*** Given information ***

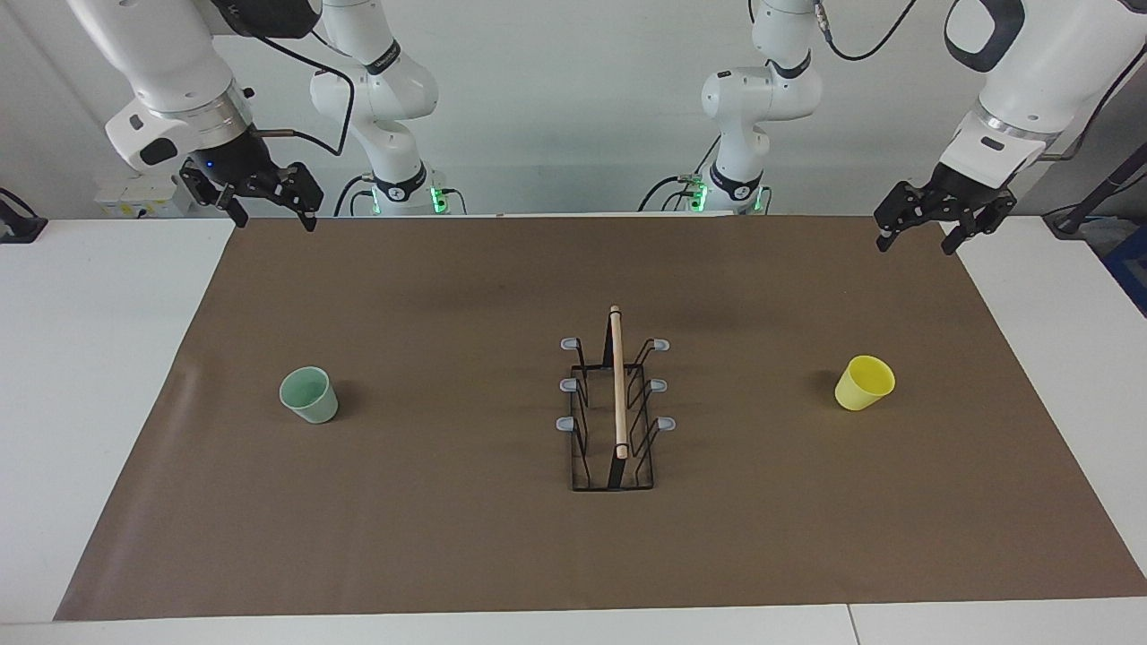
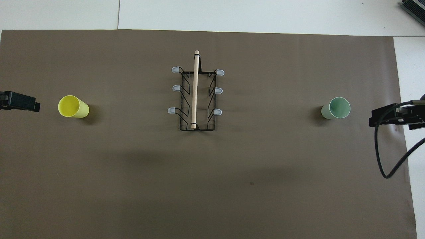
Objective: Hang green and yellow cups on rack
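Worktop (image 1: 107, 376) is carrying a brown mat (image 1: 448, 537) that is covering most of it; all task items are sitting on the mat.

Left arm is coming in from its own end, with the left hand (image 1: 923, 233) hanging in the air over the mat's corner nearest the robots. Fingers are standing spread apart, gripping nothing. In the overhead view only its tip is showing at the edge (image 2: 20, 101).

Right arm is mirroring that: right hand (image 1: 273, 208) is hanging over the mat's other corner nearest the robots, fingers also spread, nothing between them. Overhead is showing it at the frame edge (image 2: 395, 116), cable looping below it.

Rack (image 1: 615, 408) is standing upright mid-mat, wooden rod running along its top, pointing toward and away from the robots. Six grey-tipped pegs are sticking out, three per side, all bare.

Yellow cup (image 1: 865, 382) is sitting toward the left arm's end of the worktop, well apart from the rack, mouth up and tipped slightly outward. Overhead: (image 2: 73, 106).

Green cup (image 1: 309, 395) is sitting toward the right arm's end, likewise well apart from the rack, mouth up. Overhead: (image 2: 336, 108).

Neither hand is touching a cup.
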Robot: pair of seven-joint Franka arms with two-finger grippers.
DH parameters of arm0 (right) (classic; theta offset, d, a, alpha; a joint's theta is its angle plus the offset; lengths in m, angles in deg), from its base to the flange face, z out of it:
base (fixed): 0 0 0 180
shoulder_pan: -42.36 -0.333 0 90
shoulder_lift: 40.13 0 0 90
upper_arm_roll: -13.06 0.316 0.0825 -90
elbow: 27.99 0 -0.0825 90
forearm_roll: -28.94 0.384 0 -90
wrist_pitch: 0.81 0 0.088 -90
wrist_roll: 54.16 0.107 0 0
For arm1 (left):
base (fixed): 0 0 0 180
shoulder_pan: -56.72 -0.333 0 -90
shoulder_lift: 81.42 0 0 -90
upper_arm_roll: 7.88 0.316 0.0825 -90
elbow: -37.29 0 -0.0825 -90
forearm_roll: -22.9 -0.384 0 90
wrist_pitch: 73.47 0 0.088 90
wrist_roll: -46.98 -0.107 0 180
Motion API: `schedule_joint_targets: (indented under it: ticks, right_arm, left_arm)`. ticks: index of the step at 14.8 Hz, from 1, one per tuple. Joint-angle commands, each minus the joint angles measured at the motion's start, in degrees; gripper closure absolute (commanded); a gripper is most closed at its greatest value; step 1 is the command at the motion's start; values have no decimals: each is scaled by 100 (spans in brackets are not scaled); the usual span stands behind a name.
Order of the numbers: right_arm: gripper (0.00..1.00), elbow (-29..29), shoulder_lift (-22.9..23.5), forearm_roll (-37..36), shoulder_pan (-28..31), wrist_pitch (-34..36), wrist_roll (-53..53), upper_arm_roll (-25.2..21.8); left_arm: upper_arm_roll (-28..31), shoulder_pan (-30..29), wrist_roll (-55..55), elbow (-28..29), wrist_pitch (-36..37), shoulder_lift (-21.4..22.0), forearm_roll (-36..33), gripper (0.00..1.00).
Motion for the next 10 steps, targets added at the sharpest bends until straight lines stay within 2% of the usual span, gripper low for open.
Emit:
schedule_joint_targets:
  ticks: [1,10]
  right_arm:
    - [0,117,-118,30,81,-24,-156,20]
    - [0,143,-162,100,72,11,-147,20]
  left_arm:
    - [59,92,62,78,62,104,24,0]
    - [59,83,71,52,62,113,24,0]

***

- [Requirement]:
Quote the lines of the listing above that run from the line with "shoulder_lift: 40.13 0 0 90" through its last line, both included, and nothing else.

- [Solution]:
shoulder_lift: 40.13 0 0 90
upper_arm_roll: -13.06 0.316 0.0825 -90
elbow: 27.99 0 -0.0825 90
forearm_roll: -28.94 0.384 0 -90
wrist_pitch: 0.81 0 0.088 -90
wrist_roll: 54.16 0.107 0 0
For arm1 (left):
base (fixed): 0 0 0 180
shoulder_pan: -56.72 -0.333 0 -90
shoulder_lift: 81.42 0 0 -90
upper_arm_roll: 7.88 0.316 0.0825 -90
elbow: -37.29 0 -0.0825 -90
forearm_roll: -22.9 -0.384 0 90
wrist_pitch: 73.47 0 0.088 90
wrist_roll: -46.98 -0.107 0 180
Motion API: `schedule_joint_targets: (indented under it: ticks, right_arm, left_arm)`. ticks: index of the step at 14.8 Hz, from 1, one per tuple. Joint-angle commands, each minus the joint angles measured at the motion's start, in degrees; gripper closure absolute (commanded); a gripper is most closed at its greatest value; step 1 is the command at the motion's start; values have no decimals: each is scaled by 100 (spans in brackets are not scaled); the usual span stands behind a name.
Order of the numbers: right_arm: gripper (0.00..1.00), elbow (-29..29), shoulder_lift (-22.9..23.5), forearm_roll (-37..36), shoulder_pan (-28..31), wrist_pitch (-34..36), wrist_roll (-53..53), upper_arm_roll (-25.2..21.8); left_arm: upper_arm_roll (-28..31), shoulder_pan (-30..29), wrist_roll (-55..55), elbow (-28..29), wrist_pitch (-36..37), shoulder_lift (-21.4..22.0), forearm_roll (-36..33), gripper (0.00..1.00).
Motion for the next 10 steps, targets added at the sharpest bends until straight lines stay within 2% of the usual span, gripper low for open.
Emit:
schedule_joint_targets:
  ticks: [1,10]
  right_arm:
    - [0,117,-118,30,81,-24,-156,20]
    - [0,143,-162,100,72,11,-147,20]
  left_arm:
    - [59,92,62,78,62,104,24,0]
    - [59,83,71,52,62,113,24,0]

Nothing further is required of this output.